Below are some entries. Work out how many of their lines hold the word "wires", and write that number alone.

Segment Start: Input data

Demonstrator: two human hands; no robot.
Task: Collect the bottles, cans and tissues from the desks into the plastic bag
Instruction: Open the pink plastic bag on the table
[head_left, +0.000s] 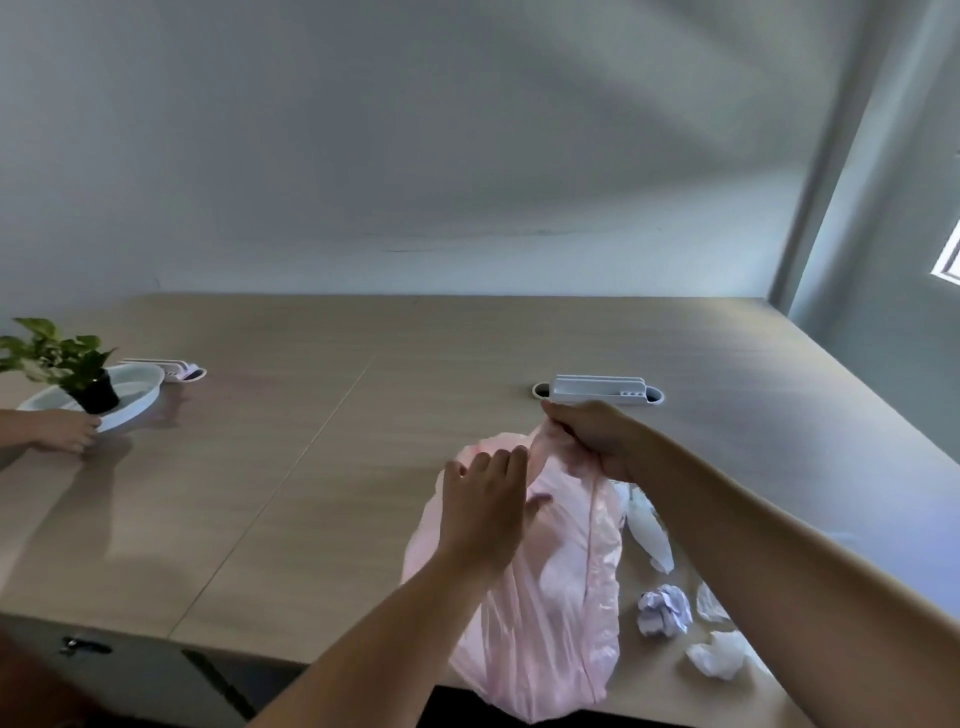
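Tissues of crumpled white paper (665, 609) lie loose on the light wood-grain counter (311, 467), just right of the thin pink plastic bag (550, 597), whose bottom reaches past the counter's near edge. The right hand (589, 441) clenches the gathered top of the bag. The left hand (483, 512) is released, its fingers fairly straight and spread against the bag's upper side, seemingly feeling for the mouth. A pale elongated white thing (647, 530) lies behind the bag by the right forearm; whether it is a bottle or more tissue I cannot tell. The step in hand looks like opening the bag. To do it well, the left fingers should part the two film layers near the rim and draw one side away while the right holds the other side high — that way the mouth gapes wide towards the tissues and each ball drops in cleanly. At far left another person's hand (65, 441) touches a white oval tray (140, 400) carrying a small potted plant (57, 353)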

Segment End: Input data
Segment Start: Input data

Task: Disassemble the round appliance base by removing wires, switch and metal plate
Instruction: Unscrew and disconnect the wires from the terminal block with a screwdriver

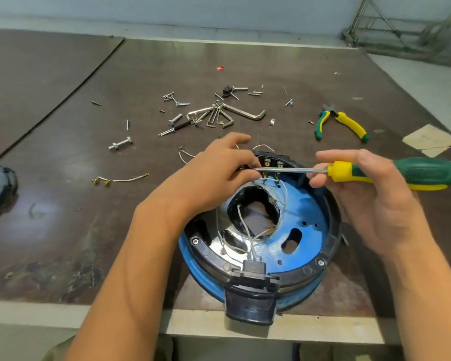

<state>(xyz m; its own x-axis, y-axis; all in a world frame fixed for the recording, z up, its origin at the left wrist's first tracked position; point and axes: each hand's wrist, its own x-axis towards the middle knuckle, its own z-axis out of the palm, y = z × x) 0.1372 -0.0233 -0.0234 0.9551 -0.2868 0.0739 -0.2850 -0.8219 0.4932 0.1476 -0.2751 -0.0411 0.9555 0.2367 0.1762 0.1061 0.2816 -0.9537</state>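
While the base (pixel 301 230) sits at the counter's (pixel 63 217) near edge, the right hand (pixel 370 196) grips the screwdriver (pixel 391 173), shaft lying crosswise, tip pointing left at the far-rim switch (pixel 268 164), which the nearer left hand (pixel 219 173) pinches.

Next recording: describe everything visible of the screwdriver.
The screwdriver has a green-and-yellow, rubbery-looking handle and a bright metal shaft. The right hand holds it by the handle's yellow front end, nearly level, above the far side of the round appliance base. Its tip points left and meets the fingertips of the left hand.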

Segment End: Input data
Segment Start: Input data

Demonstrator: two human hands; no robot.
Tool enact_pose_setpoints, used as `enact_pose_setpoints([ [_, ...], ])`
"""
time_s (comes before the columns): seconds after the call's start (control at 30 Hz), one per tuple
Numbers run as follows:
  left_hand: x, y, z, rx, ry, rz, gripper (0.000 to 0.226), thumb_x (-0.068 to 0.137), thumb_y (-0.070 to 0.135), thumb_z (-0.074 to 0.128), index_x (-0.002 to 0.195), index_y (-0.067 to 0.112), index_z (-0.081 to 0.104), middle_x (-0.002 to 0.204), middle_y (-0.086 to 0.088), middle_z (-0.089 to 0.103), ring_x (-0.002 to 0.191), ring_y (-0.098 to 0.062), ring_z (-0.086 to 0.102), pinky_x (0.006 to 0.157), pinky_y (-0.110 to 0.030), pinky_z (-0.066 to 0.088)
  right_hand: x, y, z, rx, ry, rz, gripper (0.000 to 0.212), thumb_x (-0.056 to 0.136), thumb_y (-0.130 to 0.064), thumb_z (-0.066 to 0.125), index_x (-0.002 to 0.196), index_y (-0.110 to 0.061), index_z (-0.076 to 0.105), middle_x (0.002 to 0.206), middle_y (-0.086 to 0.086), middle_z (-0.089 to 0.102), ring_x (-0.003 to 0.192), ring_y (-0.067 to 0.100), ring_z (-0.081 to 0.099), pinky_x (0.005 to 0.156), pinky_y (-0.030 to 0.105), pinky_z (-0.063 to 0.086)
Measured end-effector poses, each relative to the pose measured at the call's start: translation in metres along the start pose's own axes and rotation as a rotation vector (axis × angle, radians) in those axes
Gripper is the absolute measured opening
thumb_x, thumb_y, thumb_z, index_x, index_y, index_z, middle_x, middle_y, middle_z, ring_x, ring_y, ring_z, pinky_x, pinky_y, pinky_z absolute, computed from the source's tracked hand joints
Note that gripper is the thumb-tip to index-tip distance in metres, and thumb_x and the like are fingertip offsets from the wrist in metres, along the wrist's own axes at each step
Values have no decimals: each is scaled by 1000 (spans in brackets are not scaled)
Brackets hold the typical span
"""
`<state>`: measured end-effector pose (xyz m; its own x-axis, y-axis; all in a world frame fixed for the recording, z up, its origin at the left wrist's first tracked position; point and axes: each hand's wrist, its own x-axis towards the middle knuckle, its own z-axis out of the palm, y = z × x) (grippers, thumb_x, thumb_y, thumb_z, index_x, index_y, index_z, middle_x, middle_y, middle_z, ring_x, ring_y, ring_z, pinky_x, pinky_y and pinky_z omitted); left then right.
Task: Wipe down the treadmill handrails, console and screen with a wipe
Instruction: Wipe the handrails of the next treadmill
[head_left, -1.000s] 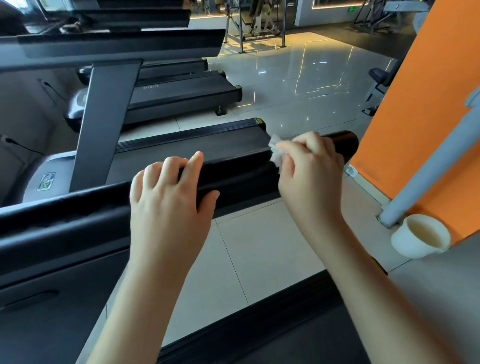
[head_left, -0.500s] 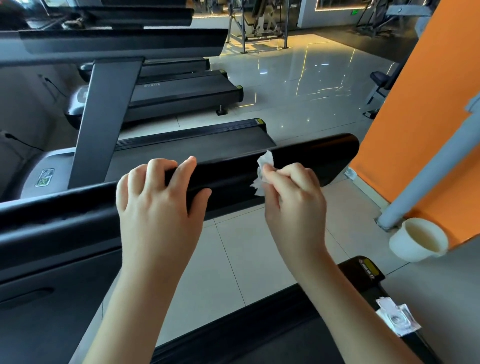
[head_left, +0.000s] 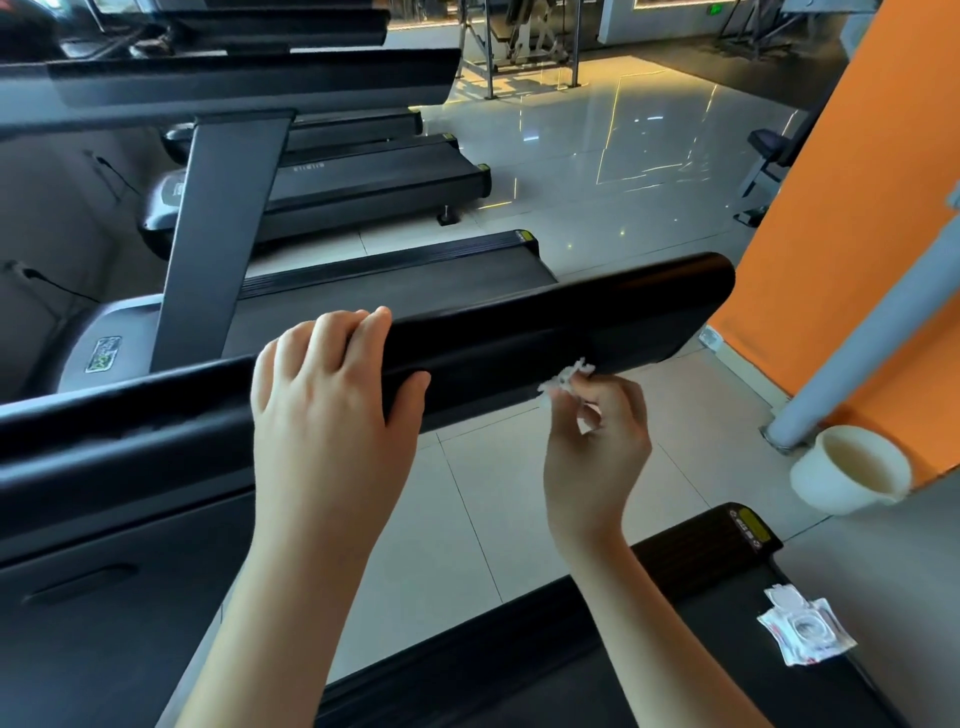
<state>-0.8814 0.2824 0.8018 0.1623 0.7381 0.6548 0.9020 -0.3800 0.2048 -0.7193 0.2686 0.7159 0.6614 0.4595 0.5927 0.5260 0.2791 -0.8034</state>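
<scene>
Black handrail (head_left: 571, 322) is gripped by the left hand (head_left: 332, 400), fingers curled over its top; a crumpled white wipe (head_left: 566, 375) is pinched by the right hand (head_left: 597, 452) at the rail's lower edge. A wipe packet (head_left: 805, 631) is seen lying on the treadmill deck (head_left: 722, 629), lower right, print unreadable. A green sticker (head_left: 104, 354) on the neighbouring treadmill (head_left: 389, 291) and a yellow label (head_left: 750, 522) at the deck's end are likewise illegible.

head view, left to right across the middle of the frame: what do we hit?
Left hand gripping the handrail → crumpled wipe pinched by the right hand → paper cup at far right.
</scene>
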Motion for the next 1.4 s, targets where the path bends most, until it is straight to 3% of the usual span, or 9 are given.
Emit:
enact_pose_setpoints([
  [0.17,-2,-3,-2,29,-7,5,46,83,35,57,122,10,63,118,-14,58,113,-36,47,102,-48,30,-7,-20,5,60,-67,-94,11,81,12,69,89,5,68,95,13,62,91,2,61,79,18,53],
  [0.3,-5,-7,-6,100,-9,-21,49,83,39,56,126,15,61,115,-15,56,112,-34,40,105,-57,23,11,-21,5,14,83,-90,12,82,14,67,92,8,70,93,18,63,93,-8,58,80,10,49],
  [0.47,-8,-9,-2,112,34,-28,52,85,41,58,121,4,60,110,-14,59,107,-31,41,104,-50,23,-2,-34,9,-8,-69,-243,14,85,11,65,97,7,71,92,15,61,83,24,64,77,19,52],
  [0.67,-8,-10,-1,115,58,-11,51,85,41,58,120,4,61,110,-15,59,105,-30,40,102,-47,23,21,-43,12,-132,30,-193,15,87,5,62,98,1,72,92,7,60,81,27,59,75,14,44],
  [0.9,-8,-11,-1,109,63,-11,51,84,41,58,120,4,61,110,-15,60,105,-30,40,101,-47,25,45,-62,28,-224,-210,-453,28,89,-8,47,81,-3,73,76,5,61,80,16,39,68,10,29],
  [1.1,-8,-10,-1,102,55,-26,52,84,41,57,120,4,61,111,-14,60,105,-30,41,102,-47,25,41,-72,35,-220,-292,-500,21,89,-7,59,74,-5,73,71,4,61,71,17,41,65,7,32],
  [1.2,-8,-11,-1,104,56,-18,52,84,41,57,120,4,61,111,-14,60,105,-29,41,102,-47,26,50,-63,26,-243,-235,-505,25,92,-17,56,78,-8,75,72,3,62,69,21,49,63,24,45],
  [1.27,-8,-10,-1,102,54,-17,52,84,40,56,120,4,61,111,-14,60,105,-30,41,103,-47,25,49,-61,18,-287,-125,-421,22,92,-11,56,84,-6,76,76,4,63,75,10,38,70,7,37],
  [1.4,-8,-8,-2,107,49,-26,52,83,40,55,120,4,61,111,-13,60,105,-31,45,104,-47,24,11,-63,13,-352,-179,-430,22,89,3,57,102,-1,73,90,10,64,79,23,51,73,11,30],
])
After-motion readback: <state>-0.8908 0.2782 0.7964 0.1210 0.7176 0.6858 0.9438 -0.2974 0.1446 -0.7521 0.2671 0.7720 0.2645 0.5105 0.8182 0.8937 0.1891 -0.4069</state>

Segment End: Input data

• Exercise response: 2